Task item: Write the data out again exactly, with no pictures.

Data shown:
· · · ·

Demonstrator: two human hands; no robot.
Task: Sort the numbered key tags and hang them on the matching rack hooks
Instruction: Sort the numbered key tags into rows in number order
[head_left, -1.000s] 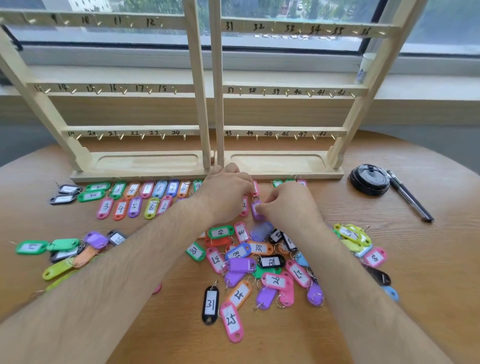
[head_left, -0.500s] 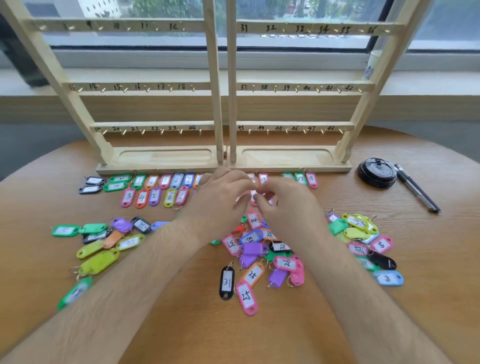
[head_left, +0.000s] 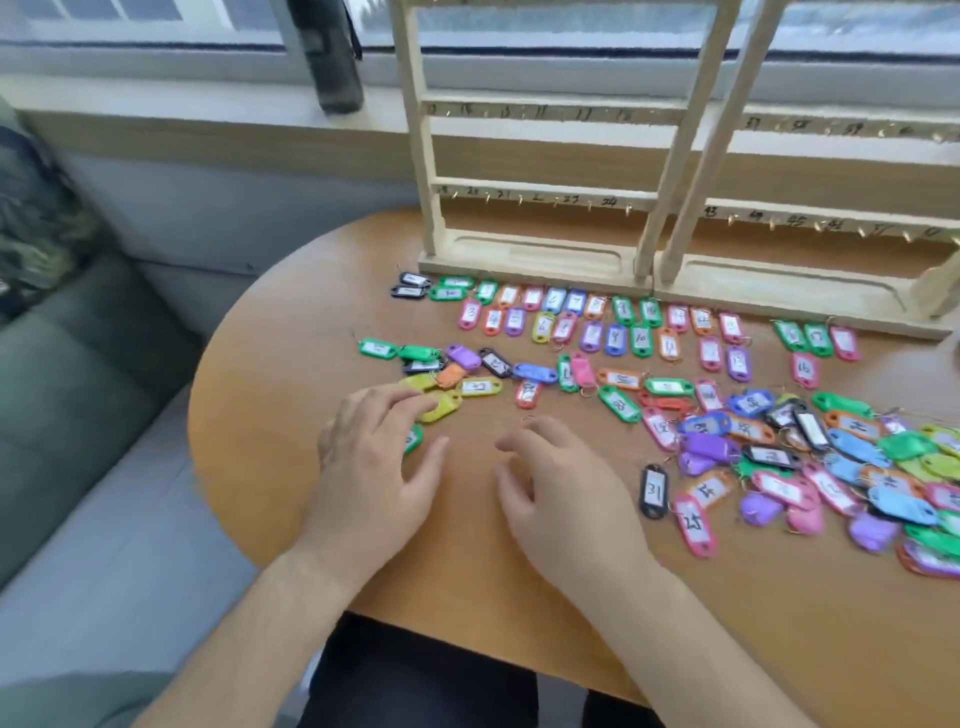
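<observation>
Key tags half sorted on the counter, no hook filled yet

The key tags (head_left: 641, 340) all lie on the counter (head_left: 467, 545): two fairly neat rows, low numbers where legible, run along the foot of the wooden rack (head_left: 530, 254) in the upper middle of the frame, a loose cluster sits left of centre, and a large jumbled pile (head_left: 709, 447) fills the right side, with black tag 31 (head_left: 654, 491) at its near edge. Every hook (head_left: 519, 197) in view is bare, so by my reading sorting is partly done and all the hanging is left. The left hand (head_left: 374, 457), at centre left, has its fingers spread and fairly straight, tips on a yellow tag (head_left: 441, 407). The right hand (head_left: 561, 488) beside it hovers with fingers loosely curled, no tag seen in its grasp
</observation>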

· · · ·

Solution to the exercise:
Demonstrator: two human hands; no robot.
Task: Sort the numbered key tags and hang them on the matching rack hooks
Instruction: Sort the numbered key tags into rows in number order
[head_left, -1.000s] 
[head_left, -0.500s] 
[head_left, +0.000s] 
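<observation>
Key tags half sorted on the counter, no hook filled yet

The key tags (head_left: 641, 340) all lie on the counter (head_left: 467, 545): two fairly neat rows, low numbers where legible, run along the foot of the wooden rack (head_left: 530, 254) in the upper middle of the frame, a loose cluster sits left of centre, and a large jumbled pile (head_left: 709, 447) fills the right side, with black tag 31 (head_left: 654, 491) at its near edge. Every hook (head_left: 519, 197) in view is bare, so by my reading sorting is partly done and all the hanging is left. The left hand (head_left: 374, 457), at centre left, has its fingers spread and fairly straight, tips on a yellow tag (head_left: 441, 407). The right hand (head_left: 561, 488) beside it hovers with fingers loosely curled, no tag seen in its grasp
</observation>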

The exercise was worked through completely.